*EXERCISE DETAILS:* Going through the entries below, work out how many lines have the string "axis" in them. Give the number and nothing more.

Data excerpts
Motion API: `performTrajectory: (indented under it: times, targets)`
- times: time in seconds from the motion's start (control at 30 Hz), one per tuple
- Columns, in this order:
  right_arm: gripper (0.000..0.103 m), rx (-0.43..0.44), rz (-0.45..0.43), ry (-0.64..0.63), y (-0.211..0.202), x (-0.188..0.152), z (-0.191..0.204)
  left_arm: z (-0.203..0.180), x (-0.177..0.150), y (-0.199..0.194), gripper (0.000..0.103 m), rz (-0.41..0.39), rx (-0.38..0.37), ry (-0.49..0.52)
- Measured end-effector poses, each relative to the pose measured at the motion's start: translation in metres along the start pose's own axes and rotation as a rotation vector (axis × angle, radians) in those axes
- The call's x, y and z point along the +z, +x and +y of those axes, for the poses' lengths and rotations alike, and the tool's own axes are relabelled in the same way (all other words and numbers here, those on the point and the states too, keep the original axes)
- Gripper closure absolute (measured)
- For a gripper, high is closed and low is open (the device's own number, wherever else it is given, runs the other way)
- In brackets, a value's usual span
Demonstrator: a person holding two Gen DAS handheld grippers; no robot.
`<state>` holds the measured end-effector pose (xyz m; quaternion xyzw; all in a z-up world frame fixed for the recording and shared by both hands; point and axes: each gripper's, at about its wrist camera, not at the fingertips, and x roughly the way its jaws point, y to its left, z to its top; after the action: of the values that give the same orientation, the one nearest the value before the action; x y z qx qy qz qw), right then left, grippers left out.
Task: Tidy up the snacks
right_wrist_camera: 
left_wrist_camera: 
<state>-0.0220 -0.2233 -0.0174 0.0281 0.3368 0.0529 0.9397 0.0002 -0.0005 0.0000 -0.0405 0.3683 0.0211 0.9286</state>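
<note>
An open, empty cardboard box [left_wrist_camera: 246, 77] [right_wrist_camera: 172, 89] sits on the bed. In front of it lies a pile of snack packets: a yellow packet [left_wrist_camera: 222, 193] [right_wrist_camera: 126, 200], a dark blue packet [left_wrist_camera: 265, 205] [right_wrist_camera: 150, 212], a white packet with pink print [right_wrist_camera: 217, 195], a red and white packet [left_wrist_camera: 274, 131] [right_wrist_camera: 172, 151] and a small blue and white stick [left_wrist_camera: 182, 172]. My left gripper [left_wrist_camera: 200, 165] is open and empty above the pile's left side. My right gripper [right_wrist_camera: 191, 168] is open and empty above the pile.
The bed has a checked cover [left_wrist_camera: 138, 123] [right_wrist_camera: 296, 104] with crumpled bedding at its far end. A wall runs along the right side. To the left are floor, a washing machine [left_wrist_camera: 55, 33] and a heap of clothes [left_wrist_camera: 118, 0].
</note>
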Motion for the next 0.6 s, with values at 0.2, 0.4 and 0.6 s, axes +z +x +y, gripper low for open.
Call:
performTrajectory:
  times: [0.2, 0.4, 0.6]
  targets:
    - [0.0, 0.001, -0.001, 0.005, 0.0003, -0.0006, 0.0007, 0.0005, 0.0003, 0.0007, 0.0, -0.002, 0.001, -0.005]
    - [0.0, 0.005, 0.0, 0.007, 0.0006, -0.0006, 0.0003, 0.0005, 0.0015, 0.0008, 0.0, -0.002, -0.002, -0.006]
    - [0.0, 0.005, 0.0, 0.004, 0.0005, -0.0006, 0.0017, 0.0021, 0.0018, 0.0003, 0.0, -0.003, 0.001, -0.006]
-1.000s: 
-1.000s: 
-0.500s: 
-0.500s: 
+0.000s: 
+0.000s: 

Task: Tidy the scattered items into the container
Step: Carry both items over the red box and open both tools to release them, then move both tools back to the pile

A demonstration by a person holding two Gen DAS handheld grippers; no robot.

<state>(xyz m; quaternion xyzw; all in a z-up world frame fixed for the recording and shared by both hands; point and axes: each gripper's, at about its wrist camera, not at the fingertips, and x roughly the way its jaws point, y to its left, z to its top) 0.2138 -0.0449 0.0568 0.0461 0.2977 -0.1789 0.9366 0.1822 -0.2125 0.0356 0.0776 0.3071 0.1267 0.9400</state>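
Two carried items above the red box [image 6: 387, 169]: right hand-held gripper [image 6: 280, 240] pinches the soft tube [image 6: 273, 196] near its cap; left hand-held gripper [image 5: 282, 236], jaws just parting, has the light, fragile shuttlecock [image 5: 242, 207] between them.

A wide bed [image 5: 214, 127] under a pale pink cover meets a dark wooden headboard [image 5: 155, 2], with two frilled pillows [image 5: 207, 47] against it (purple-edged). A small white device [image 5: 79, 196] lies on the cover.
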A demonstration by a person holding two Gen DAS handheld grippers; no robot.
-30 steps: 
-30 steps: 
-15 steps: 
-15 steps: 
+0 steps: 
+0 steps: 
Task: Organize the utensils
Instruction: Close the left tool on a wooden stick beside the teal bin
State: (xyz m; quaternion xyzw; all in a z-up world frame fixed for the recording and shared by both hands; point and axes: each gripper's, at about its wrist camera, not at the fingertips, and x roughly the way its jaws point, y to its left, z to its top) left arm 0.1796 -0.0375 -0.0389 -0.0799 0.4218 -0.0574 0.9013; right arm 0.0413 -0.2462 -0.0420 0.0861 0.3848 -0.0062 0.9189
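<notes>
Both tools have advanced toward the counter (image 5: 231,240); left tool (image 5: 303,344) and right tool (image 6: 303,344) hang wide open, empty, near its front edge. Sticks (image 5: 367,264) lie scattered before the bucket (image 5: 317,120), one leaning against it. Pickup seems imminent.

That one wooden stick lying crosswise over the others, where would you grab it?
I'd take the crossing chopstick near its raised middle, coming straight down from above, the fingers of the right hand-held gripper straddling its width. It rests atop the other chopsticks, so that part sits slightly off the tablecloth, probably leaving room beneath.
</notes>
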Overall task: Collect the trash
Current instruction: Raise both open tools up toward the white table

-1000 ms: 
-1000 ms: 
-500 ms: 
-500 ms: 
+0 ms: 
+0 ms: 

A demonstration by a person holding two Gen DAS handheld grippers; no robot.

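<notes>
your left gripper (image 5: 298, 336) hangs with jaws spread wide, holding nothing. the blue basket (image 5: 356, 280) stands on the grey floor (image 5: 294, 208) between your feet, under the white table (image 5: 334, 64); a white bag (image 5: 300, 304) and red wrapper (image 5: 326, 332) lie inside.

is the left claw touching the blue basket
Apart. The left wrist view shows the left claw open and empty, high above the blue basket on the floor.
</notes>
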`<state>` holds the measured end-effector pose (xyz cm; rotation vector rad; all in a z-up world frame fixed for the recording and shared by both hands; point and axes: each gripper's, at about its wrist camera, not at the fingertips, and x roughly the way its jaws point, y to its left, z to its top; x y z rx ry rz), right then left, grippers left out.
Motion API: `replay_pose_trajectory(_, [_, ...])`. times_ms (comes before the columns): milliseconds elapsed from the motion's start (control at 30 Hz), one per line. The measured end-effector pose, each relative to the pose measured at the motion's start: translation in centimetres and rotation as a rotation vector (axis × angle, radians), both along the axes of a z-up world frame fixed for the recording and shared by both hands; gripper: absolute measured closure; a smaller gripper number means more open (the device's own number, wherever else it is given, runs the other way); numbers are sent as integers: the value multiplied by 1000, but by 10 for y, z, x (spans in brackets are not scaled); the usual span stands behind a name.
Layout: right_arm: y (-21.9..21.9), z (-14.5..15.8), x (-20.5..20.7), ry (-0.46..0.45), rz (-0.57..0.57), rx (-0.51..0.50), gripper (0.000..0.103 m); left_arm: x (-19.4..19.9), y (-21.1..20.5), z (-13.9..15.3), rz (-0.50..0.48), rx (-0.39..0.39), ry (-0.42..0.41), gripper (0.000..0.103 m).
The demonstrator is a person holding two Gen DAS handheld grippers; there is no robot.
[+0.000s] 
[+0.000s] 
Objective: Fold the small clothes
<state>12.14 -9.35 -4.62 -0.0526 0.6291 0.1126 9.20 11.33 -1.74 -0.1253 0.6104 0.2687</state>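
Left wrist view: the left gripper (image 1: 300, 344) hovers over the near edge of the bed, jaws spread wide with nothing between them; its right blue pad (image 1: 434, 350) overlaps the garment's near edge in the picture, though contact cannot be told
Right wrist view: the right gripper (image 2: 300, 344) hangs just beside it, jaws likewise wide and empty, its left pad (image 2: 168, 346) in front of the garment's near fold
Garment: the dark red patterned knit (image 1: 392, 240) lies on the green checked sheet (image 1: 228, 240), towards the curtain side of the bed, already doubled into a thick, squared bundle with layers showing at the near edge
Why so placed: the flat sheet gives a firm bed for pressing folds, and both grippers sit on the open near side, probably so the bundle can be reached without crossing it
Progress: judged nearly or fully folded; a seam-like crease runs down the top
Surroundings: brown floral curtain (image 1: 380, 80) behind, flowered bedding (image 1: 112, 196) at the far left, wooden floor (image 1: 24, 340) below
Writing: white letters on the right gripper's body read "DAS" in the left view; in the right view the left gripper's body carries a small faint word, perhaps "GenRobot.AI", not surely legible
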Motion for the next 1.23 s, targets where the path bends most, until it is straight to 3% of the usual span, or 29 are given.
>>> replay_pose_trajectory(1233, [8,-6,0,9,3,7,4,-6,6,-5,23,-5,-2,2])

*ANSWER AREA:* 2